Perform easy and efficient ML model inference

This crate is designed to run any Machine Learning model on any architecture with ease and efficiency.
It leverages the Triton Inference Server (specifically the Triton C library) and provides a similar API with comparable advantages. However, Tritonserver-rs allows you to build the inference server locally, offering significant performance benefits. Check the benchmark for more details.


Usage

Run inference in three simple steps:

Step 1. Prepare the model repository

Organize your model files in the following structure:

models/
├── yolov8/
|    ├── config.pbtxt
|    ├── 1/
|    │   └── model.onnx
|    ├── 2/
|    │   └── model.onnx
|    └── `<other versions of yolov8>`/
└── `<other models>`/

Rules:

  • All models must be stored in the same root directory (models/ in this example).
  • Each model resides in its own folder containing:
    • A config.pbtxt configuration file.
    • One or more subdirectories, each representing a version of the model and containing the model file (e.g., model.onnx).

Step 2. Write the code

Add Tritonserver-rs to your Cargo.toml:

[dependencies]
tritonserver-rs = "0.1"

Then write your application code:

use tritonserver_rs::{Buffer, options::Options, Server};
use std::time::Duration;

// Configure server options.
let mut opts = Options::new("models/")?;

opts.exit_timeout(Duration::from_secs(5))?
    .backend_directory("/opt/tritonserver/backends")?;

// Create the server.
let server = Server::new(opts).await?;

// Input data.
let image = image::open("/data/cats.jpg")?;
let image = image.as_flat_samples_u8();

// Create a request (specify the model name and version).
let mut request = server.create_request("yolov8", 2)?;

// Add input data and an allocator.
request
    .add_default_allocator()
    .add_input("IMAGE", Buffer::from(image))?;

// Run inference.
let fut = request.infer_async()?;

// Obtain results.
let response = fut.await?;

Step 3. Deploy

Here is an example of how to deploy using docker-compose.yml:

my_app:
  image: {DEV_IMAGE}
  volumes:
    - ./Cargo.toml:/project/
    - ./src:/project/src
    - ../models:/models
    - ../cats.jpg:/data/cats.jpg
  entrypoint: ["cargo", "run", "--manifest-path=/project/Cargo.toml"]

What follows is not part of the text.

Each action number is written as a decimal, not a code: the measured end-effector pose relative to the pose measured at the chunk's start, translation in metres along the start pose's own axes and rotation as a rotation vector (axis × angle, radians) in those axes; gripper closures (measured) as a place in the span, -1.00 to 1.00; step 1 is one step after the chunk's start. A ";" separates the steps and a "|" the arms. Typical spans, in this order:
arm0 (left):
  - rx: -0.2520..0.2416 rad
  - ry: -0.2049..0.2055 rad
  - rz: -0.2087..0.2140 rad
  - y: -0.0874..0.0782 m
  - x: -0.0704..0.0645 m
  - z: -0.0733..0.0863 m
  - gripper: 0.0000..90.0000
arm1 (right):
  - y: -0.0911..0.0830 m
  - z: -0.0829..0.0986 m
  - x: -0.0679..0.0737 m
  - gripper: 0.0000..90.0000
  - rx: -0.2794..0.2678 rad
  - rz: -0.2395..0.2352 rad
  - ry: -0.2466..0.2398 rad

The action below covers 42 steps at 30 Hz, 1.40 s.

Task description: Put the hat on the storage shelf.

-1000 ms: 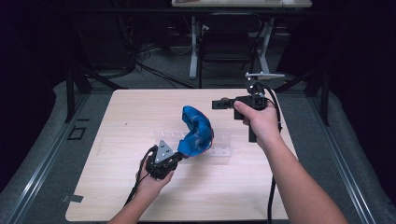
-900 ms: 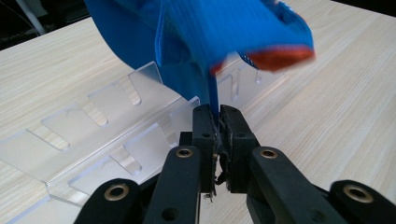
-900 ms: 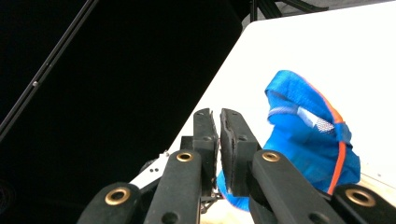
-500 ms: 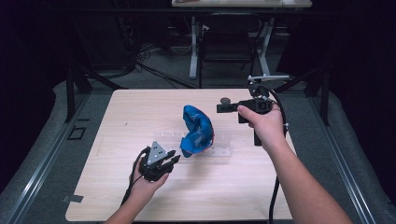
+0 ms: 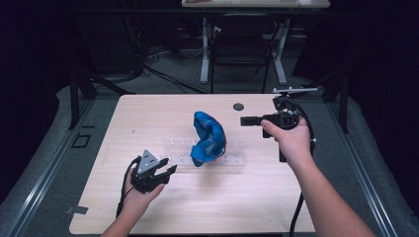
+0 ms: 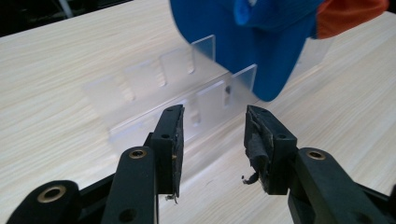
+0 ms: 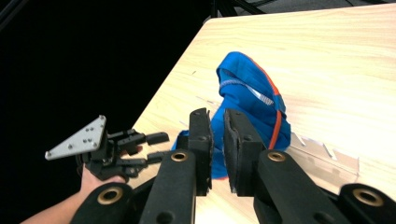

We recommend using Dockerfile.dev as {DEV_IMAGE}. For more details on suitable images and deployment instructions, see DEPLOY.md.


More Information

For further details, check out the following resources:


Advantages of the Crate

  • Versatility: Extensive configuration options for models and servers.
  • High performance: Optimized for maximum efficiency.
  • Broad backend support: Run PyTorch, ONNX, TensorFlow, TensorRT, OpenVINO, model pipelines, and custom backends out of the box.
  • Compatibility: Supports most GPUs and architectures.
  • Multi-model handling: Handle multiple models simultaneously.
  • Prometheus integration: Built-in support for monitoring.
  • CUDA-optimized: Directly handle model inputs and outputs on GPU memory.
  • Dynamic server management: Advanced runtime control features.
  • Rust-based: Enjoy the safety, speed, and concurrency benefits of Rust.